- **THE TASK**
Begin at the line containing "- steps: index" in the data below and go on through the line containing "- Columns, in", repeating each line exactly; include both ends and no other line.

- **SUPPLIED DATA**
[Start of Attachment]
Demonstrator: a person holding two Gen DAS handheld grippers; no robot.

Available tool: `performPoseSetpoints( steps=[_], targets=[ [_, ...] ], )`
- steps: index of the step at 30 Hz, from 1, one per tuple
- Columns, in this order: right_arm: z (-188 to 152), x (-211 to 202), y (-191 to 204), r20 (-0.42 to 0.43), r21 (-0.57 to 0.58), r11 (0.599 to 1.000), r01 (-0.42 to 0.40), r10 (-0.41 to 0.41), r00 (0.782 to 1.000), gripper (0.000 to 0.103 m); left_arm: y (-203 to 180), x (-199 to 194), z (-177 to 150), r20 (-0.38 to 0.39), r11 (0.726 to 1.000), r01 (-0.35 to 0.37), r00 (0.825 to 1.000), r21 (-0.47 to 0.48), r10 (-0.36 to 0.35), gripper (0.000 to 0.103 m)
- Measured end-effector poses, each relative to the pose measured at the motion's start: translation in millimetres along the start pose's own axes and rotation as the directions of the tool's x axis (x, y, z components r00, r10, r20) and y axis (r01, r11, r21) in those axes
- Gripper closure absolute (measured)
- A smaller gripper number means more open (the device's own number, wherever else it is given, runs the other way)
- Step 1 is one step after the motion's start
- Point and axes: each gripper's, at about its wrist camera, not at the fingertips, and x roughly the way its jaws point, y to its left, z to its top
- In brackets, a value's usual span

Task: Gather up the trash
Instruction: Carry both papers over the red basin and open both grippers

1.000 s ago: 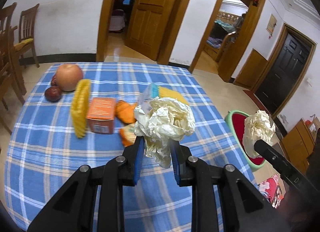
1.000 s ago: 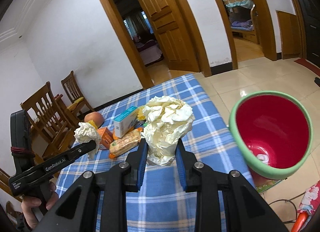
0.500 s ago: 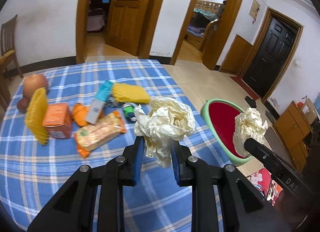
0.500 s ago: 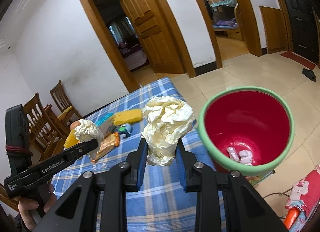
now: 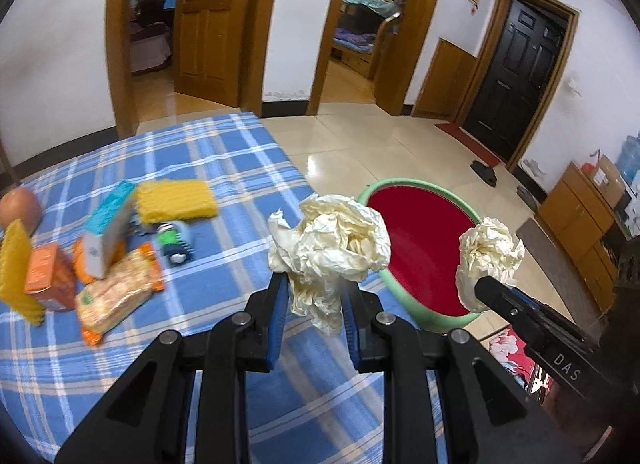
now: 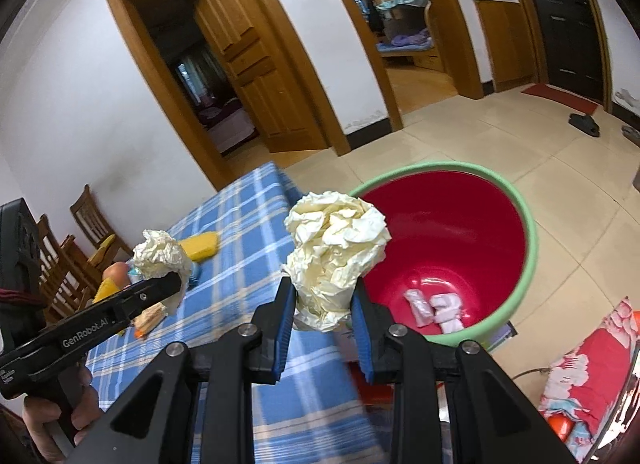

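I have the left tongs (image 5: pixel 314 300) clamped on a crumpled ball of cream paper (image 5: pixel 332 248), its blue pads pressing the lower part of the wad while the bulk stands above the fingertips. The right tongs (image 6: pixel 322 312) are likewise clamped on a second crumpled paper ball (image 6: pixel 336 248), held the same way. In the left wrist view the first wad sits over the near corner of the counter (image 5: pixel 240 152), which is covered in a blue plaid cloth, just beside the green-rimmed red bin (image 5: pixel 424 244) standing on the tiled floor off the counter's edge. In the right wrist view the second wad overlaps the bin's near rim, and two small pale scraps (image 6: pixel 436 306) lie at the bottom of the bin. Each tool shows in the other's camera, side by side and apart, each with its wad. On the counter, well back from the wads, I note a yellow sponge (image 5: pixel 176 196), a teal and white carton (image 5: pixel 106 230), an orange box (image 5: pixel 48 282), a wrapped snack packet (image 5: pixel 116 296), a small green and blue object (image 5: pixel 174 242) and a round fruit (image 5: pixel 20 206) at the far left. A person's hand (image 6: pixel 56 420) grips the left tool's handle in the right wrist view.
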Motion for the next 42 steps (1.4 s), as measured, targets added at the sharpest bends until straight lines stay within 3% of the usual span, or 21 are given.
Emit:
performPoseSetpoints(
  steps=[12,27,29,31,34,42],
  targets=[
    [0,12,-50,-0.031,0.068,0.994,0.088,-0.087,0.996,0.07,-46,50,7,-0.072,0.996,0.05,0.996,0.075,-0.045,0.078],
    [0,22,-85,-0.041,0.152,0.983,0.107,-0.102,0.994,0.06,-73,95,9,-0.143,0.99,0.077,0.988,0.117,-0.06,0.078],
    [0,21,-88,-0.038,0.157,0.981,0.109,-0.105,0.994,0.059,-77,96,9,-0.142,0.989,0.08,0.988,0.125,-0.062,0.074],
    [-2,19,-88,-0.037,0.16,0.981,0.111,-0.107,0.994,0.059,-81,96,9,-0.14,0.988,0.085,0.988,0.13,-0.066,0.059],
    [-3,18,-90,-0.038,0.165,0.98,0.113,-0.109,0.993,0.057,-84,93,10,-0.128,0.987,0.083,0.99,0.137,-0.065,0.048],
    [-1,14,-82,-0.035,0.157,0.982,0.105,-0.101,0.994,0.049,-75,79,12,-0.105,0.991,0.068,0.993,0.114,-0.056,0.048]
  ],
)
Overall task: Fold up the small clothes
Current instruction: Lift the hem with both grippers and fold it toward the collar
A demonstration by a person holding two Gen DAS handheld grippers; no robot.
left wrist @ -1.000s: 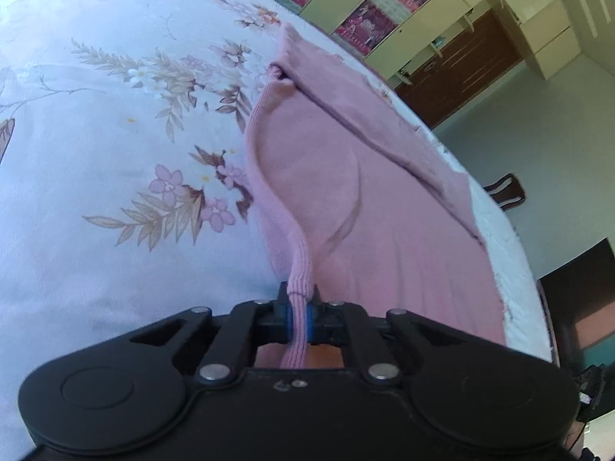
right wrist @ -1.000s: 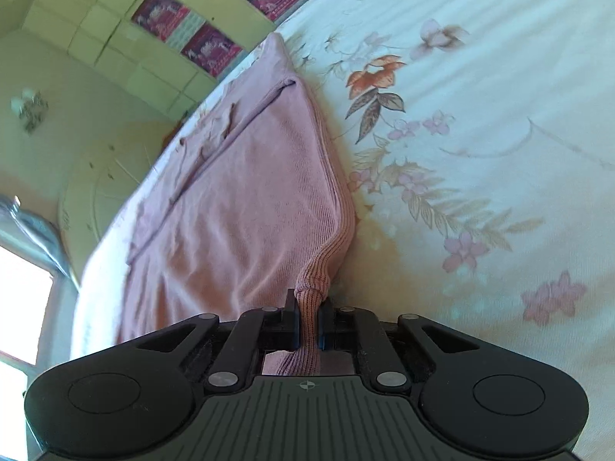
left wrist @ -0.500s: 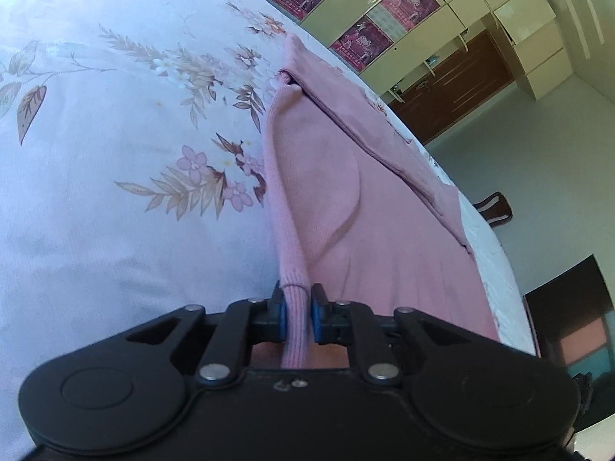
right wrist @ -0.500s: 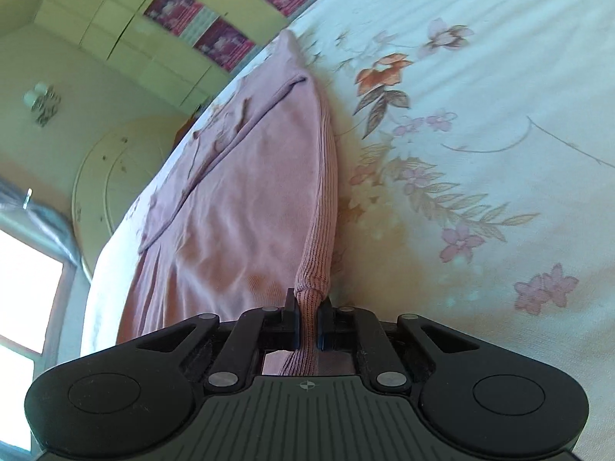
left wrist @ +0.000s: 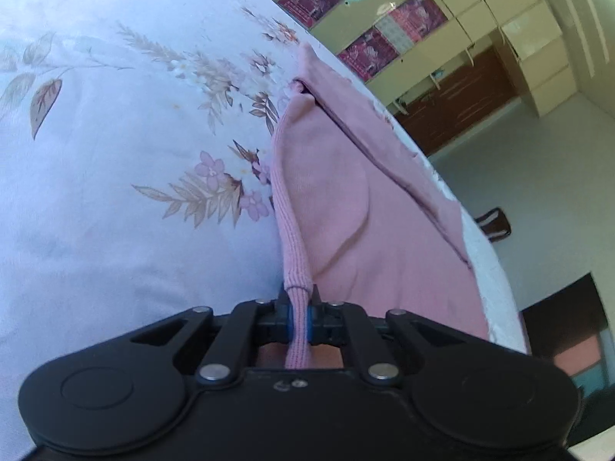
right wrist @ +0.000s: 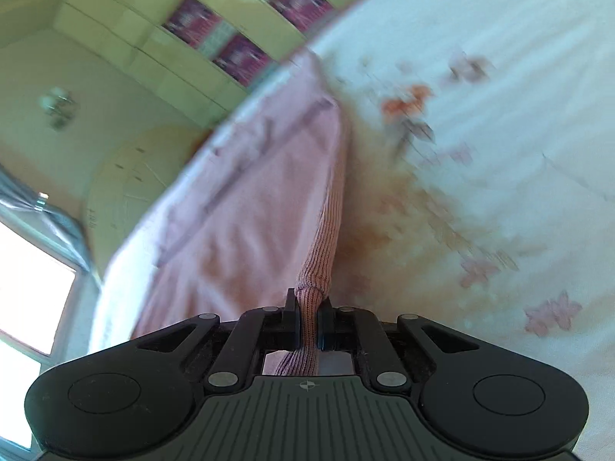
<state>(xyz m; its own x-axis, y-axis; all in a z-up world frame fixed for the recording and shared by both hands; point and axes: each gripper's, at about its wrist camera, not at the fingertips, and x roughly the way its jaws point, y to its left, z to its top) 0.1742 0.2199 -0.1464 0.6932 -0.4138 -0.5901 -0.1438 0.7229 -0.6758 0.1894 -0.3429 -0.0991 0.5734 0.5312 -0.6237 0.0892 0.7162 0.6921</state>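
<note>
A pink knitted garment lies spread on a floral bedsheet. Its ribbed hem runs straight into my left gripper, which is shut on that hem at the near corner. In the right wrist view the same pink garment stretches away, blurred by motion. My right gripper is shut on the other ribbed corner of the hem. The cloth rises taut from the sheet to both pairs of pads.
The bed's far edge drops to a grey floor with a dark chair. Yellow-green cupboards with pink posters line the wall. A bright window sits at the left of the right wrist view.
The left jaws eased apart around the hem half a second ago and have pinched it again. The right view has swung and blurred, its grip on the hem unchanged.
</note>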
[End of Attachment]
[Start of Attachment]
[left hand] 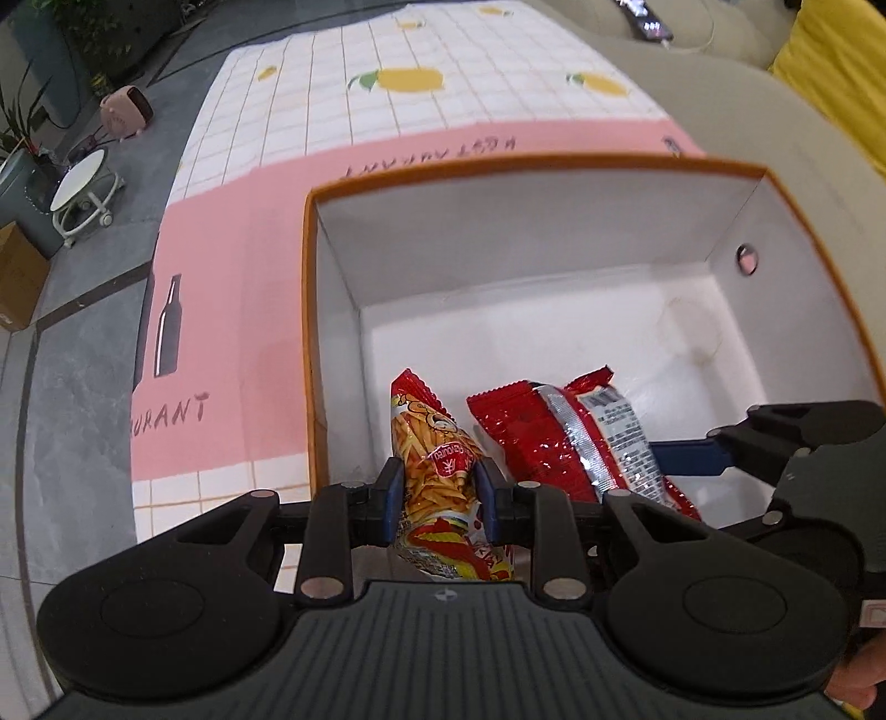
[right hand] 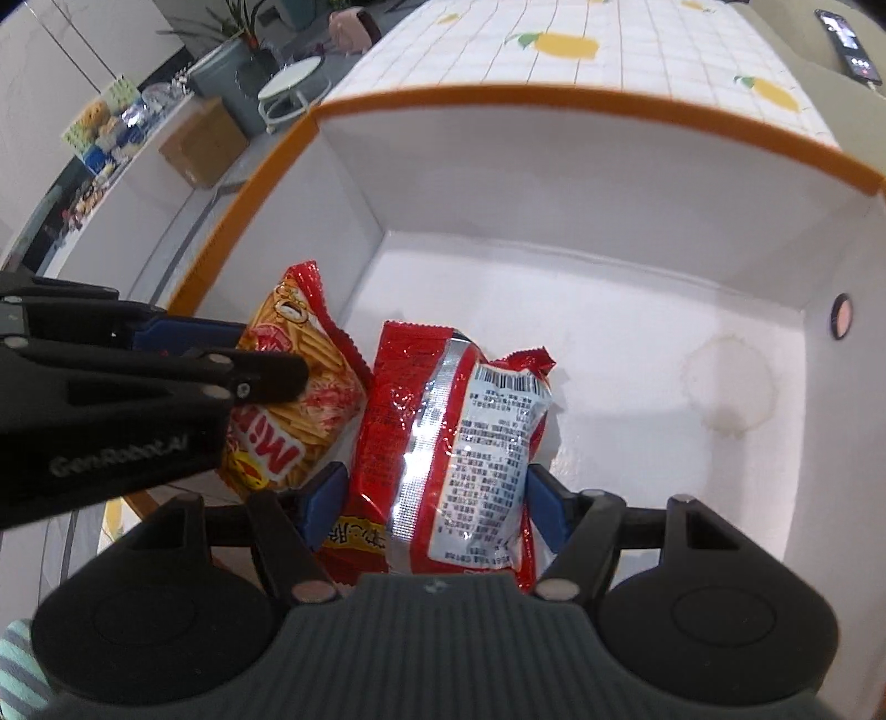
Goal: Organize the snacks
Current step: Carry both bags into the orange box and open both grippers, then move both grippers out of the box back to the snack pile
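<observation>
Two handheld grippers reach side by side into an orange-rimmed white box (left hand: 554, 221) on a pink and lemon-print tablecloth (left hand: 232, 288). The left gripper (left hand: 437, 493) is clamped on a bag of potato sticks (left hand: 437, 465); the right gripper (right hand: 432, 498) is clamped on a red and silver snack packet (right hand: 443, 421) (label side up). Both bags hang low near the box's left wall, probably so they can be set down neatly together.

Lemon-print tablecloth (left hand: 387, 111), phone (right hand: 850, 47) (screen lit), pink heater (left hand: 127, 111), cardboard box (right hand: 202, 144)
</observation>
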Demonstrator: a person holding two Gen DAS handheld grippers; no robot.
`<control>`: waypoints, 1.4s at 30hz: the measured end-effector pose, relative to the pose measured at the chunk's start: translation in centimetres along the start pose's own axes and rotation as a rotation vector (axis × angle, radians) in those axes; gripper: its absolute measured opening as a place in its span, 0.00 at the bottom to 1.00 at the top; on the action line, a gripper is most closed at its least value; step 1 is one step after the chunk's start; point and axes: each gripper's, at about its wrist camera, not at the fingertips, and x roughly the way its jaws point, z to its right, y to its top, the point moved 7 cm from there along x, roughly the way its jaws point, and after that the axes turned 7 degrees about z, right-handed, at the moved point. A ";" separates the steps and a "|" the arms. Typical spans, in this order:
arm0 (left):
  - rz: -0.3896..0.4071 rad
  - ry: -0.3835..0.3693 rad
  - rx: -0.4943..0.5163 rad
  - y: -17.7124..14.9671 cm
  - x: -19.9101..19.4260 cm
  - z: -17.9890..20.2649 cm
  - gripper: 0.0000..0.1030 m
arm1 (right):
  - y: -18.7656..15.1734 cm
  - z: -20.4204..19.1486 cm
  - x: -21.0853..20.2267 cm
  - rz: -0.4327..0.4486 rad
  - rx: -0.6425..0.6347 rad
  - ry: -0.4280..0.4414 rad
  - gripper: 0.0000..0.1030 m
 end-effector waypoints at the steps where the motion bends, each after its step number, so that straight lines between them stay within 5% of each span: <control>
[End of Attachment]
- **OUTPUT BELOW**
- steps: index of the step at 30 Hz, from 1, one per tuple
- Columns, in this order: right_arm: z (-188 to 152), x (-211 to 202), y (-191 to 204), r20 (-0.42 to 0.43), r21 (-0.57 to 0.58), r11 (0.599 to 1.000), r01 (-0.42 to 0.40), r10 (-0.41 to 0.41), r00 (0.782 to 1.000), gripper (0.000 to 0.103 m); left_arm: y (-203 to 180), x (-199 to 194), z (-177 to 150), r20 (-0.38 to 0.39), r11 (0.726 to 1.000), r01 (-0.35 to 0.37), r00 (0.825 to 1.000), r21 (-0.47 to 0.48), r10 (-0.36 to 0.35), gripper (0.000 to 0.103 m)

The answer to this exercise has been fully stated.